2. Requires crypto firms to segregate funds and manage conflicts of interest
The proposal calls for crypto companies to “establish separation of governance, personnel and financial resources between affiliated entities that perform distinct regulated functions.”
Bitwise’s Leon interprets this provision as a challenge to the “all-in-one” business model common among crypto exchanges. Under these models, the exchange, broker, custodian and proprietary trading department are wrapped into one entity.
In other words, digital asset firms could be required to keep their various businesses separate like traditional financial companies, according to Leon. The change would serve as “a cornerstone for institutional acceptance.”
3. Gives the CFTC more power to regulate digital assets
The text gives more powers to the CFTC and allows it to work in tandem with the Securities and Exchange Commission in issuing joint rules on cryptocurrency-related matters.
“There is a lot more power or authority delegated to the CFTC to have jurisdiction over this industry,” Carbone said.
The move comes after the SEC served as the main regulator of digital assets for years after it ousted the CFTC to gain authority over the industry.
4. Allows the CFTC to collect fees
The proposal requires regulated entities to pay CFTC fees. These fees would go towards registering digital commodity exchanges, brokers and dealers, in addition to conducting oversight of regulated entities and conducting education and outreach.
5. Establishes token dating standards
The text calls for crypto exchanges to only allow trading in digital commodities that are “not easily susceptible to manipulation.”
It’s a provision that could reduce the number of “carpet pulls” and other scams that are still common in some parts of the crypto industry, with the goal of establishing standards and building trust in the market.
what’s next
The Senate Agriculture Committee’s discussion draft is far from final, but Carbone says it offers a crucial insight into the direction of efforts to pass crypto-friendly regulations in the US.
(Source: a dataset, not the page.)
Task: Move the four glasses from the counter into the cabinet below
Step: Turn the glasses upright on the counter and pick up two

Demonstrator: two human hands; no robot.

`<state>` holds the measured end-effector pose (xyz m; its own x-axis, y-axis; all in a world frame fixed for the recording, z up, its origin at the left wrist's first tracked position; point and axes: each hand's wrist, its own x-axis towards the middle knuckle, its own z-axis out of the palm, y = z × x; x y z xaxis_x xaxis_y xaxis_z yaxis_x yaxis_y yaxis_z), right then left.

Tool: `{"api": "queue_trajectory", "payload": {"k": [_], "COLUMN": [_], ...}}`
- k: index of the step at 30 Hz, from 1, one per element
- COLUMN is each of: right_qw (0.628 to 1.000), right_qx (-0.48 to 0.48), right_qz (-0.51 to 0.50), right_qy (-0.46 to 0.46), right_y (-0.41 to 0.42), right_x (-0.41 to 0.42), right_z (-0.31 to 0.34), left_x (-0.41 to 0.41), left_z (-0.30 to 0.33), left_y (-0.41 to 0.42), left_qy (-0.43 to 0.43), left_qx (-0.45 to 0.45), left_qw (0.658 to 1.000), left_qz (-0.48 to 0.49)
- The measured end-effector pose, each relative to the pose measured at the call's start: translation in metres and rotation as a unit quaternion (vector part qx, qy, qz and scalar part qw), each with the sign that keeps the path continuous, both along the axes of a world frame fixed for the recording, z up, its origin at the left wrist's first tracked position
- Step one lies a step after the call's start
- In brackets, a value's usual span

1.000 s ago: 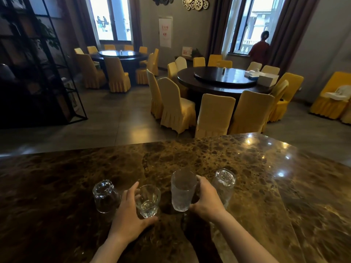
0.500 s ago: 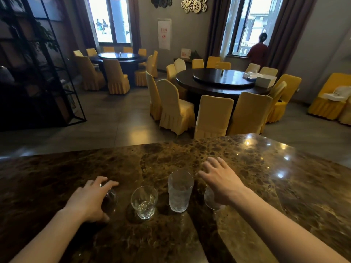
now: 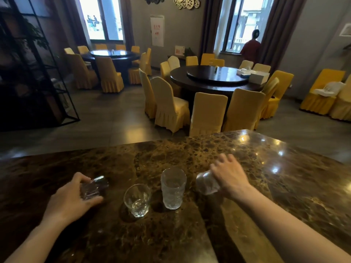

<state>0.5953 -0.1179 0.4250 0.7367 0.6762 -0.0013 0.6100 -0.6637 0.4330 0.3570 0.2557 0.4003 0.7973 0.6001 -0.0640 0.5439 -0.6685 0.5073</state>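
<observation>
Four clear glasses are at the brown marble counter. My left hand grips the leftmost glass, which is tilted over to the right. A short tumbler stands upright at the middle, and a taller textured glass stands just right of it. My right hand grips the rightmost glass from above, and that glass tilts toward the left. The cabinet below the counter is out of view.
The counter's far edge drops to a tiled floor. Beyond it stand yellow-covered chairs around a dark round table. A black metal shelf is at the left. A person stands at the far window.
Both hands have closed round the outer glasses and tipped them off upright: the left glass leans right, the right glass leans left. The two middle glasses have stayed put.
</observation>
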Motion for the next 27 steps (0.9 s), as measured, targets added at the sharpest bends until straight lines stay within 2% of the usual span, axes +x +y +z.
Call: {"api": "queue_trajectory", "payload": {"k": [2, 3, 4, 6, 8, 10, 13, 22, 27], "right_qw": [0.985, 0.96, 0.917, 0.802, 0.723, 0.69, 0.675, 0.674, 0.674], "right_qx": [0.16, 0.258, 0.363, 0.53, 0.608, 0.635, 0.644, 0.635, 0.633], "right_qz": [-0.051, -0.083, -0.119, -0.174, -0.194, -0.195, -0.193, -0.197, -0.203], "right_qy": [0.037, 0.07, 0.117, 0.212, 0.265, 0.288, 0.305, 0.321, 0.321], "right_y": [-0.023, -0.032, -0.038, -0.041, -0.038, -0.033, -0.028, -0.034, -0.031], "right_x": [0.003, 0.002, 0.0, -0.008, -0.017, -0.022, -0.026, -0.029, -0.032], "right_z": [-0.005, -0.009, -0.014, -0.026, -0.04, -0.052, -0.064, -0.077, -0.075], "left_x": [-0.009, -0.012, -0.014, -0.019, -0.024, -0.027, -0.027, -0.018, -0.018], "left_z": [-0.004, -0.006, -0.009, -0.014, -0.021, -0.032, -0.051, -0.068, -0.079], "left_y": [-0.009, -0.017, -0.025, -0.043, -0.06, -0.072, -0.078, -0.055, -0.053], "left_qy": [-0.107, -0.162, -0.212, -0.291, -0.343, -0.356, -0.336, -0.273, -0.246], "left_qx": [-0.107, -0.164, -0.218, -0.295, -0.323, -0.318, -0.297, -0.231, -0.218], "left_qw": [0.985, 0.967, 0.943, 0.895, 0.865, 0.864, 0.883, 0.927, 0.936], "left_qz": [0.079, 0.111, 0.135, 0.165, 0.174, 0.163, 0.141, 0.117, 0.122]}}
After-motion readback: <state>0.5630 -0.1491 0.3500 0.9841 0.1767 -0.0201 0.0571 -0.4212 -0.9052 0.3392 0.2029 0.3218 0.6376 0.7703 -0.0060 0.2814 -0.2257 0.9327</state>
“It’s not final, it’s not done, but it gives a good overview of where Congress is going and what the final rules might be,” Carbone said.
The committee is likely to spend the next few weeks gathering feedback on its proposal, which means it may be “almost impossible to complete (the final version of this part of the bill) by the end of the year,” he added.
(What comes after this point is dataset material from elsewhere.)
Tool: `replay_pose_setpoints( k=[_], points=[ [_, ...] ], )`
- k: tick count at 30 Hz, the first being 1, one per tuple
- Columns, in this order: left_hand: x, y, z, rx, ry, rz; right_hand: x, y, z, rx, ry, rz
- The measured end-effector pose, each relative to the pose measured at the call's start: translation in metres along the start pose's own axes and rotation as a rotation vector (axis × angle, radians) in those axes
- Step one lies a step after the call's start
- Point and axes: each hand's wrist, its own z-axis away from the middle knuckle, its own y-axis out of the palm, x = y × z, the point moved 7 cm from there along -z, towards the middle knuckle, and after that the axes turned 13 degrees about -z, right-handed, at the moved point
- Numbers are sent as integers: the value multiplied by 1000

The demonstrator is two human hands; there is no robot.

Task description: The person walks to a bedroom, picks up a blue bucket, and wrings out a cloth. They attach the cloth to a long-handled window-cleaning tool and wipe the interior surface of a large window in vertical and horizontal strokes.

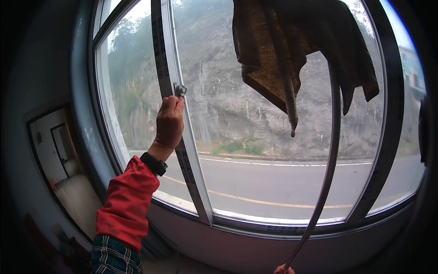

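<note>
My left hand, in a red sleeve with a black wristband, has its fingers closed at the window sash's metal edge, just under a round latch. Whether it grips part of the latch is hidden. At the bottom edge, my right hand holds a long metal pole, only its fingers showing. A dark brown cloth hangs over the pole's upper end, in front of the glass of the sliding window.
A window frame post stands at the right, and the sill track runs below the panes. Left of the window are a bluish curtain and a doorway or mirror frame. A road and rock face lie outside.
</note>
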Motion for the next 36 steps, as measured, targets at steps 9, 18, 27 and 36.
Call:
replay_pose_setpoints(
  k=[9,18,27,36],
  points=[
    [-10,-3,12,-27,-28,-218,-3,44,-40,57,58,-59],
    [-96,-90,-28,335,-213,949,53,132,-75,66,-218,283],
    [-158,-69,-48,514,-585,1614,96,171,-65,-10,-539,454],
    [-136,-12,-102,437,-641,1605,137,181,-118,93,-433,334]
  ],
)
However, this period will give lawmakers time to offer more specific guidance on several issues that are listed or not yet finalized in the discussion draft. These include provisions on anti-money laundering rules and regulations specific to decentralized financial entities.
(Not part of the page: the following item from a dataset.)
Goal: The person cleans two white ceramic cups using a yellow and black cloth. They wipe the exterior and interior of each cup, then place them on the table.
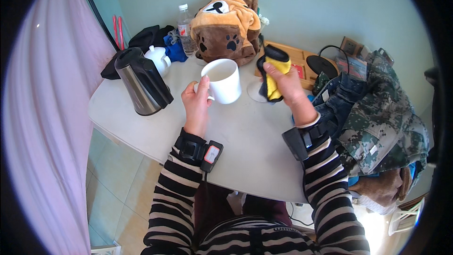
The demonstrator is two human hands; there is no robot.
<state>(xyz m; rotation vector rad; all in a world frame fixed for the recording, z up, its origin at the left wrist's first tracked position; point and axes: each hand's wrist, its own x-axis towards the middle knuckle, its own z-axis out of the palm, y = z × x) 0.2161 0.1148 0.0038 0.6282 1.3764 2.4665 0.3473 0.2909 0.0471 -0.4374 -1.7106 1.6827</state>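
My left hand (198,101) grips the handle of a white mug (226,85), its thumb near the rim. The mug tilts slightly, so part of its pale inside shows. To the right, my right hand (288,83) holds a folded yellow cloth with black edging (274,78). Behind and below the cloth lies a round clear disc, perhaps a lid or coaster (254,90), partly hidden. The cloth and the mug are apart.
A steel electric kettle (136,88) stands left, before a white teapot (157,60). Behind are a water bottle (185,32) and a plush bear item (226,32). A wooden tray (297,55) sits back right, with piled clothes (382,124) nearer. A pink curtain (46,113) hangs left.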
Several crypto players plan to work with lawmakers to help iron out these details, among other things.
“We’ve long said that cryptocurrencies are a bipartisan issue, and this proposal from Chairman Boozman and Senator Booker reflects that,” Moonpay President Keith Grossman told CNBC. “It is critical that the legislation differentiates between centralized intermediaries and decentralized systems, and we look forward to working with the committee to get it right.”
According to Carbone, the discussion proposal is just one piece of a larger legislative effort to overhaul regulations for the crypto industry. Finally, the text will be combined with the proposal of the Senate banking committee on the market structure of digital assets in an effort to create one comprehensive bill.
And while lawmakers are far from over in the process, crypto firms are looking for other ways to work with regulators and other authorities to meaningfully advance their industry, Grayscale Investments chief legal officer Craig Salm told CNBC.
“Without comprehensive legislation, we’ve still seen meaningful progress on the regulatory front,” Salm said, adding that the SEC, Internal Revenue Service and Treasury Department recently provided guidance on betting on crypto exchange-traded products. “This means that thoughtful legislation will be critical to solidifying the foundations of the U.S. digital asset industry and delivering even greater value to investors and consumers.”